Pergrine falcons have over a long period of time, had a chequered history in their relationship with mankind.  Indeed, during the war years, many of them were killed quite legally as part of the war effort. They were eliminated, mainly along England's sount coast, in order to protect carrier pigeons bringing vital messages from the front in Europe.  Then, just as the pressure by the war was removed, they were to suffer further disastrous consequences due to the heavy use in post war days of pesticides such as DDT, which passed naturally through the food chain.

Pigeons, which are one of the peregrine's prime quarries, having eaten treated cereal crops were then caught and consumed by the falcons.  The buck stopped there at the top of the food chain!

Peregrines at that time began to lay infertile eggs, then began to die and were soon again in serious decline.  Thankfully, the consequential threat to human life was realised and such pesticides were banned.  However, it isn't just the managers of grouse moors who eye pergrines with suspicion, pigeon fanciers don't much care for them either!

So far no evidence seems to exist as to who was responsible for the two disappearing eagles but it would seem that someone has a major grudge against such raptors.  It is unlikely that both transmitters failed at the same time.
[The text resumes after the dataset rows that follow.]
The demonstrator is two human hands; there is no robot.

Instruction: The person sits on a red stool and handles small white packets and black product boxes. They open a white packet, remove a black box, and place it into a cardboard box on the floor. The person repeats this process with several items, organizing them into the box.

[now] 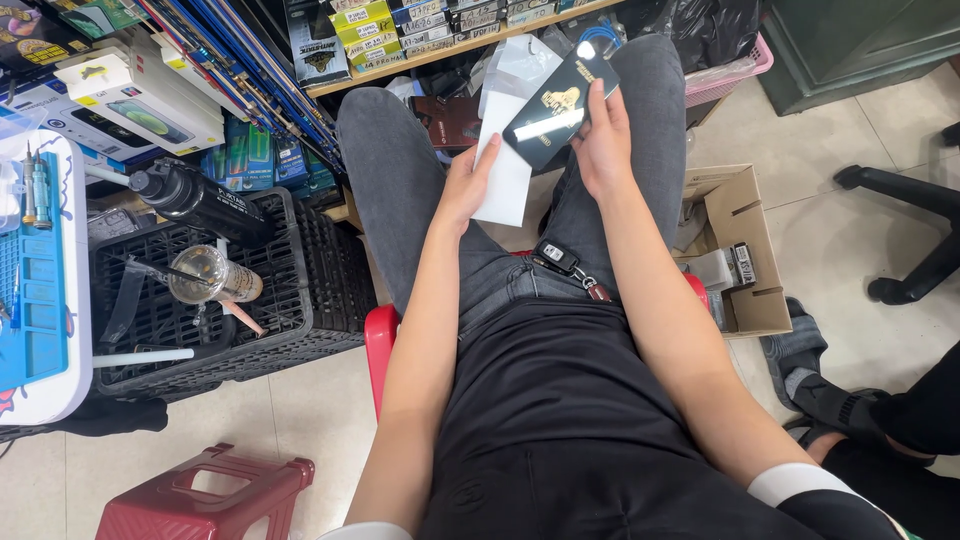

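Note:
I sit on a red stool with my knees apart, in grey jeans. My left hand holds a white paper sleeve by its left edge. My right hand grips a flat black packet with gold print, tilted across the top of the white sleeve. Both are held above my lap, between my thighs. A car key fob with a small tag hangs at my waist.
A black plastic crate with a bottle and tools stands at left, beside a white and blue work table. Shelves of boxed goods lie ahead. An open cardboard box is at right, and a dark red stool at lower left.

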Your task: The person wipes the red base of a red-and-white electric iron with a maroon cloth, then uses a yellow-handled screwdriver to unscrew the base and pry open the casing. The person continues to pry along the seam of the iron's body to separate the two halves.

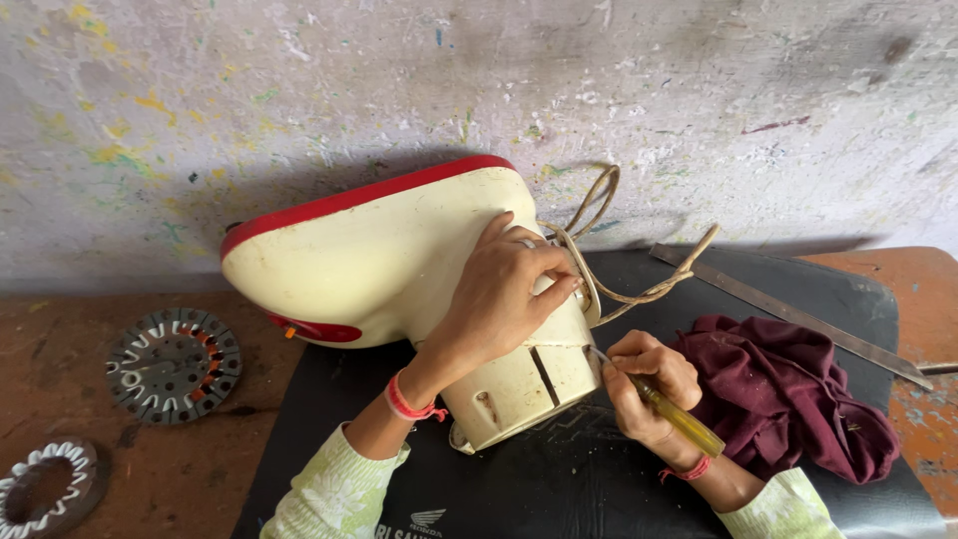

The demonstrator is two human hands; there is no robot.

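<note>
A cream plastic appliance housing (384, 255) with a red rim lies on its side on a black mat (559, 479). My left hand (504, 289) presses on its narrow end and grips it. My right hand (649, 384) holds a screwdriver with a yellow handle (684, 419); its metal tip touches the housing's lower right edge. A beige cord (599, 235) loops out from the housing's narrow end. Both wrists wear red thread bands.
A maroon cloth (798, 399) lies bunched right of my right hand. A long metal ruler (788, 311) lies slanted behind it. Two round motor stators rest on the worn wooden bench at left (173, 364) and at far lower left (45, 487). A paint-spattered wall (499, 90) stands behind.
</note>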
However, the fact remains that the trap set for the hen harrier was clearly set intentionally and the peregrine too was shot just as deliberately.  There can be no doubt at all that someone very definitely wanted to kill those birds.

There are those who perfectly legitimately enjoy shooting and many of them are now up in arms knowing that as more such crimes come to light, the more likelihood there is that more and more legislation will be introduced to restrict their activities.  There has apparently been an increasing volume of letters sent to the shooting press, criticising the perpetrators of these crimes.  Some mud inevitably sticks!  It is surely about time these destroyers of our much-cherished wildlife, were brought to justice for they are as much criminals as any thieves and robbers!


Any natural place contains an infinite reservoir of information, and therefore the potential for inexhaustible new discoveries.